- [MATERIAL PROVIDED]:
>>>>

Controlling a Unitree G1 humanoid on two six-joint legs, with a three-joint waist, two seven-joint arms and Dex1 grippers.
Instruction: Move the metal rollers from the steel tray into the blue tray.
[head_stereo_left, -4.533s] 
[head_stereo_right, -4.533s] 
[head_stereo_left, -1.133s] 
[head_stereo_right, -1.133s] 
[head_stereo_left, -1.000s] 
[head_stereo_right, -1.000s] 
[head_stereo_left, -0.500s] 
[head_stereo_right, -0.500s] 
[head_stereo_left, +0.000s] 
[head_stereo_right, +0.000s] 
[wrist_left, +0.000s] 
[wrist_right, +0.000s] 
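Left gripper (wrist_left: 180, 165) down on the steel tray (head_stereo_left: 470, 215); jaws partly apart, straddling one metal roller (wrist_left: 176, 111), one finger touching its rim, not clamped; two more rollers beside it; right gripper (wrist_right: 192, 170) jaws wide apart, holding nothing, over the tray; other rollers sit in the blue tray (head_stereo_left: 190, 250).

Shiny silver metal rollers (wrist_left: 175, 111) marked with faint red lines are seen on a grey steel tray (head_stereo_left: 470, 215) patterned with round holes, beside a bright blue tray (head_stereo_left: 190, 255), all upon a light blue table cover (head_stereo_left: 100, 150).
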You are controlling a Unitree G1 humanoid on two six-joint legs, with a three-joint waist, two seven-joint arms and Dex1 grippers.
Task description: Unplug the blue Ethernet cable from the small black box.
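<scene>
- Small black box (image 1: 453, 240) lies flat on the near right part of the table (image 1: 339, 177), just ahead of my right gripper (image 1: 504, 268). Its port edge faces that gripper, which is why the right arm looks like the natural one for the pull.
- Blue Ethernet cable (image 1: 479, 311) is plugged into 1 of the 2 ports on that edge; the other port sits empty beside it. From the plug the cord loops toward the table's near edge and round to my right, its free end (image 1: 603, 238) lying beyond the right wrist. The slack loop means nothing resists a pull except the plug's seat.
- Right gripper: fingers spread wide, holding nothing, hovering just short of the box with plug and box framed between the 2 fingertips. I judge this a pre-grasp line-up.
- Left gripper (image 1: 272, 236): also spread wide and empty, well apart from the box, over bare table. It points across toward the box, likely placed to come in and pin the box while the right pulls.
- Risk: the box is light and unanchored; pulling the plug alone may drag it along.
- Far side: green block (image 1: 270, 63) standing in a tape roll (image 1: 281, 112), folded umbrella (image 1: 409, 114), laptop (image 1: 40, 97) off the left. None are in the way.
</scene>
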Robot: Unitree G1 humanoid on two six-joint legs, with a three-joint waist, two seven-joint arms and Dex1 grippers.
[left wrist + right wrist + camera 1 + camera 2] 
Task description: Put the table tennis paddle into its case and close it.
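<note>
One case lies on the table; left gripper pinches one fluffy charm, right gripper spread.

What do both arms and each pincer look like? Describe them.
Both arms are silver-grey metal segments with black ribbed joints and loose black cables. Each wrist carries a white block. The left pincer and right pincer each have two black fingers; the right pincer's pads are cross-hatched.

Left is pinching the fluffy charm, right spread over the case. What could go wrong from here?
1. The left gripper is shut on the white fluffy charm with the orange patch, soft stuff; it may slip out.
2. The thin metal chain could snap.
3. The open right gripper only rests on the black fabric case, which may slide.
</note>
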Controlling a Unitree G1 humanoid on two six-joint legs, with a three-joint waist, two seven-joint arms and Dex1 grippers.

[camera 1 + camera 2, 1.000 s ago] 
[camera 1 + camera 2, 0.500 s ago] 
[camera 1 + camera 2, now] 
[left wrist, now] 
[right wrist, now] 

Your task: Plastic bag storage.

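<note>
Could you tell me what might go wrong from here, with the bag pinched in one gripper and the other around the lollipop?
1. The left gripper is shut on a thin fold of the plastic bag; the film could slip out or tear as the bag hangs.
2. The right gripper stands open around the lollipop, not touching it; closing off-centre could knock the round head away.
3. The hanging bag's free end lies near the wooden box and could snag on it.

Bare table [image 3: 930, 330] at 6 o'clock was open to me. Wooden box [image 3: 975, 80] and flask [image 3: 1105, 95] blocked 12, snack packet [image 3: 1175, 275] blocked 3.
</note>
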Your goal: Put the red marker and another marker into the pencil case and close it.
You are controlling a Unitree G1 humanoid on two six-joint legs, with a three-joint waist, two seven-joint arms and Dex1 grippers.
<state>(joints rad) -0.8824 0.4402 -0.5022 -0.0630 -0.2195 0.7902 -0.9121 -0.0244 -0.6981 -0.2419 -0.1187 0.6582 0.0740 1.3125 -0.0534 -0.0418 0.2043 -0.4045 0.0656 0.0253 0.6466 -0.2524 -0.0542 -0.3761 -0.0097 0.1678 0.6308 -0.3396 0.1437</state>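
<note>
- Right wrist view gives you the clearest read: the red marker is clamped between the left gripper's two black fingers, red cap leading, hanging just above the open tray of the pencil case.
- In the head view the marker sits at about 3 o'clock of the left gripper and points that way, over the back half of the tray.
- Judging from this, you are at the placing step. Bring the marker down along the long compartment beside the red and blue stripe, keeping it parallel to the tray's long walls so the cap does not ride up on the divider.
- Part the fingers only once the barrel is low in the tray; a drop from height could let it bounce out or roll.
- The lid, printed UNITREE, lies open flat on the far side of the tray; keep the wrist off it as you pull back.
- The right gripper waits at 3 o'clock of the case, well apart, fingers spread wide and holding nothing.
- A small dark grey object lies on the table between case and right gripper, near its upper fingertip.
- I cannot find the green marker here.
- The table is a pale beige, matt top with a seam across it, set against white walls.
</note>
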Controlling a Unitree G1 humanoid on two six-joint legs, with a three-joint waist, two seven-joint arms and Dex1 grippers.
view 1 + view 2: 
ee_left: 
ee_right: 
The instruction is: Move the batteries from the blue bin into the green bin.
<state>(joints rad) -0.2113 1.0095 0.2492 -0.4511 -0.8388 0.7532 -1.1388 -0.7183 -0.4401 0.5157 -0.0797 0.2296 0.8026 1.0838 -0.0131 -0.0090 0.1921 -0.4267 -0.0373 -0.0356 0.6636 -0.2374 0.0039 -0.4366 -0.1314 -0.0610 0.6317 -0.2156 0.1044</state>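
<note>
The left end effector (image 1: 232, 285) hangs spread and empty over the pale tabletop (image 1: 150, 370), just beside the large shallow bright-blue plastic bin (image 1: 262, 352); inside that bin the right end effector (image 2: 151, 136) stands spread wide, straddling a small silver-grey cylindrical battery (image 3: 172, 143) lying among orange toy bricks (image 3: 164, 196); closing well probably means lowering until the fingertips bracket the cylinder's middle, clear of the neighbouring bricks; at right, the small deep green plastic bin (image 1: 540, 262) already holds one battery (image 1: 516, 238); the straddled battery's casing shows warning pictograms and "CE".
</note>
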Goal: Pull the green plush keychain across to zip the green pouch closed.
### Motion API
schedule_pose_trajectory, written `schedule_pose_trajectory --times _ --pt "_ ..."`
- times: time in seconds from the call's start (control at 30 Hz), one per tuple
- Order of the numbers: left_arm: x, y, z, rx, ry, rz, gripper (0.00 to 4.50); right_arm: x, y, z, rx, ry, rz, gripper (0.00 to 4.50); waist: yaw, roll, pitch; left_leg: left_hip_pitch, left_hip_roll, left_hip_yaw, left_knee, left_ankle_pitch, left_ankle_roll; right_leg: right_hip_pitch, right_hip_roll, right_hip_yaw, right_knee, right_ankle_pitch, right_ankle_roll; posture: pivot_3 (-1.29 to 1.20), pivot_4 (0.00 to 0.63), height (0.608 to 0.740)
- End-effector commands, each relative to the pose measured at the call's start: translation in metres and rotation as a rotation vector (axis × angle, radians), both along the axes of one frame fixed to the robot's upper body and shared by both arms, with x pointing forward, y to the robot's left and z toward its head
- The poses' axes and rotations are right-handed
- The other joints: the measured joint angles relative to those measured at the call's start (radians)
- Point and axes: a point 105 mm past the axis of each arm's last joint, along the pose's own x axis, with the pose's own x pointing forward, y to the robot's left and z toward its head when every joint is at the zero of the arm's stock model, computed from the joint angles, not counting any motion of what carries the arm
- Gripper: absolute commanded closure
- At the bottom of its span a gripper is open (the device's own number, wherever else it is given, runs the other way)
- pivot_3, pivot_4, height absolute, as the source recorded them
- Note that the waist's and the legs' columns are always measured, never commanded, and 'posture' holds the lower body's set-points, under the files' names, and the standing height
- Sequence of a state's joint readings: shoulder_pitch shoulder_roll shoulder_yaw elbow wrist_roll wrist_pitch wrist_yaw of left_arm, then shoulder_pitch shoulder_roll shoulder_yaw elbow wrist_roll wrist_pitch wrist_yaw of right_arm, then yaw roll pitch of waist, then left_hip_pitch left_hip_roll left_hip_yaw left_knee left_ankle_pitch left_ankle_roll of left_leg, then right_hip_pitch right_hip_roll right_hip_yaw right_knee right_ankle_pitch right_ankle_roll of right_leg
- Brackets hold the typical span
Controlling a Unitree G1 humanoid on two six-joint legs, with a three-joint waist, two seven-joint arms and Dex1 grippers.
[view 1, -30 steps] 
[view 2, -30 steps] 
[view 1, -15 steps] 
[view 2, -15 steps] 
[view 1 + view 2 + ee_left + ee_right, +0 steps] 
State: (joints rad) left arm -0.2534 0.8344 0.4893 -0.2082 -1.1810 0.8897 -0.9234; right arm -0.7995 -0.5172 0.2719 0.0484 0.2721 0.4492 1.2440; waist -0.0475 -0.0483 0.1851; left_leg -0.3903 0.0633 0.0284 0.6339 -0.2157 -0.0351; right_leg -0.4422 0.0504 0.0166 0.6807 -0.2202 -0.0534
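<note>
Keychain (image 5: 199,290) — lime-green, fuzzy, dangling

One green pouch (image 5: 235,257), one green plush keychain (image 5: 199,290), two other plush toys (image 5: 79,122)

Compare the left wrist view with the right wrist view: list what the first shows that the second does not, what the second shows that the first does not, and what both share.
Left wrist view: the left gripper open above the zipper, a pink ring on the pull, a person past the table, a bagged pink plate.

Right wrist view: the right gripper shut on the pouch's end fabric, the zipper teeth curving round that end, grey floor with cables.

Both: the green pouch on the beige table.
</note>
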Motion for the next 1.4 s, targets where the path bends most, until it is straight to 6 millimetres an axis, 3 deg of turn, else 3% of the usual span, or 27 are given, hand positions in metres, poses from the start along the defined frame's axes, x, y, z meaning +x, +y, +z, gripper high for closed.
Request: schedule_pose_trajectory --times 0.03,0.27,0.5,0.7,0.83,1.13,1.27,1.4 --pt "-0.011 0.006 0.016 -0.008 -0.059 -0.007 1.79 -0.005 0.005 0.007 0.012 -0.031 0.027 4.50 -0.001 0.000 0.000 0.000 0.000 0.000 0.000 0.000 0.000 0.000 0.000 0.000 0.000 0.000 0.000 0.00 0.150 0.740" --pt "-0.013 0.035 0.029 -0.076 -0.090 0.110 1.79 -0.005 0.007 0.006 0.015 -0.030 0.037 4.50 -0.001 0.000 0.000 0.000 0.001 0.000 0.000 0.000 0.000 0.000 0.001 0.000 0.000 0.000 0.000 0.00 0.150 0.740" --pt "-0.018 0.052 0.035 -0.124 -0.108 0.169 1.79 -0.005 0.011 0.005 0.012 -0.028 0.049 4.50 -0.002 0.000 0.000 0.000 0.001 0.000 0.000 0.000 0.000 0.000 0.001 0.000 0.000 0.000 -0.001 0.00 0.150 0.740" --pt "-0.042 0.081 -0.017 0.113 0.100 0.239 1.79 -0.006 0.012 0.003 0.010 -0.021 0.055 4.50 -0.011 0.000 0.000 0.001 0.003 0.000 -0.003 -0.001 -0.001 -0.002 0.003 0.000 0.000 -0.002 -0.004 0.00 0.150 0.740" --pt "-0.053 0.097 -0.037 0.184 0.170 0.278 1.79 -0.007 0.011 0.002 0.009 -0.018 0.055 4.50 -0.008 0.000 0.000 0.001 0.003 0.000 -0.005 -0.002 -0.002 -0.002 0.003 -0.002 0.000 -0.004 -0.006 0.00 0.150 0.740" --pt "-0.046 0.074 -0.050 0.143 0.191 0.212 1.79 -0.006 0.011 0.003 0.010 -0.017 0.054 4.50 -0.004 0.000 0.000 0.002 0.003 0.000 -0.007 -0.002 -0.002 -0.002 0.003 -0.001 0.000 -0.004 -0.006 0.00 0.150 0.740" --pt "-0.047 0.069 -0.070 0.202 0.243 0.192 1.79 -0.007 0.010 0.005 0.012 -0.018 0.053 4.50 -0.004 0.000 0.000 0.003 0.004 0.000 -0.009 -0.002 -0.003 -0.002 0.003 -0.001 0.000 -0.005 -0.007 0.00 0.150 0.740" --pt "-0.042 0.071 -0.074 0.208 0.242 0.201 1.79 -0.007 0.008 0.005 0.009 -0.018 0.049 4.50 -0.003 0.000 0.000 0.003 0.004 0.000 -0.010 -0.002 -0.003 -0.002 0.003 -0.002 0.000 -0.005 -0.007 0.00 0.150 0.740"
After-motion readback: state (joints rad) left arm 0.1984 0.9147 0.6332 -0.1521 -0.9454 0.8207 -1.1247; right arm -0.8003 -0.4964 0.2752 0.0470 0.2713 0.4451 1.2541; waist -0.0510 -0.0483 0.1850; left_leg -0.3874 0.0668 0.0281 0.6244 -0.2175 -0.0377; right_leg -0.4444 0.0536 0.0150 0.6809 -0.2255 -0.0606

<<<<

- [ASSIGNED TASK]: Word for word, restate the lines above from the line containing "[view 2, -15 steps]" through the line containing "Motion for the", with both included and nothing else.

- [OUTPUT OF THE TASK]:
[view 2, -15 steps] 
[view 1 + view 2 + ee_left + ee_right, +0 steps] 
State: (joints rad) left arm -0.2534 0.8344 0.4893 -0.2082 -1.1810 0.8897 -0.9234; right arm -0.7995 -0.5172 0.2719 0.0484 0.2721 0.4492 1.2440; waist -0.0475 -0.0483 0.1851; left_leg -0.3903 0.0633 0.0284 0.6339 -0.2157 -0.0351; right_leg -0.4422 0.0504 0.0166 0.6807 -0.2202 -0.0534
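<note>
Keychain (image 5: 199,290) — lime-green, fuzzy, dangling

One green pouch (image 5: 235,257), one green plush keychain (image 5: 199,290), two other plush toys (image 5: 79,122)

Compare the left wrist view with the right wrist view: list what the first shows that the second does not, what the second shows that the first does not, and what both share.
Left wrist view: the left gripper open above the zipper, a pink ring on the pull, a person past the table, a bagged pink plate.

Right wrist view: the right gripper shut on the pouch's end fabric, the zipper teeth curving round that end, grey floor with cables.

Both: the green pouch on the beige table.
</note>
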Motion for the next 1.4 s, targets where the path bends most, until it is straight to 6 millimetres an axis, 3 deg of turn, else 3% of the usual span, or 27 are given, hand positions in metres, poses from the start along the defined frame's axes, x, y, z meaning +x, +y, +z, gripper high for closed.

That completes the answer.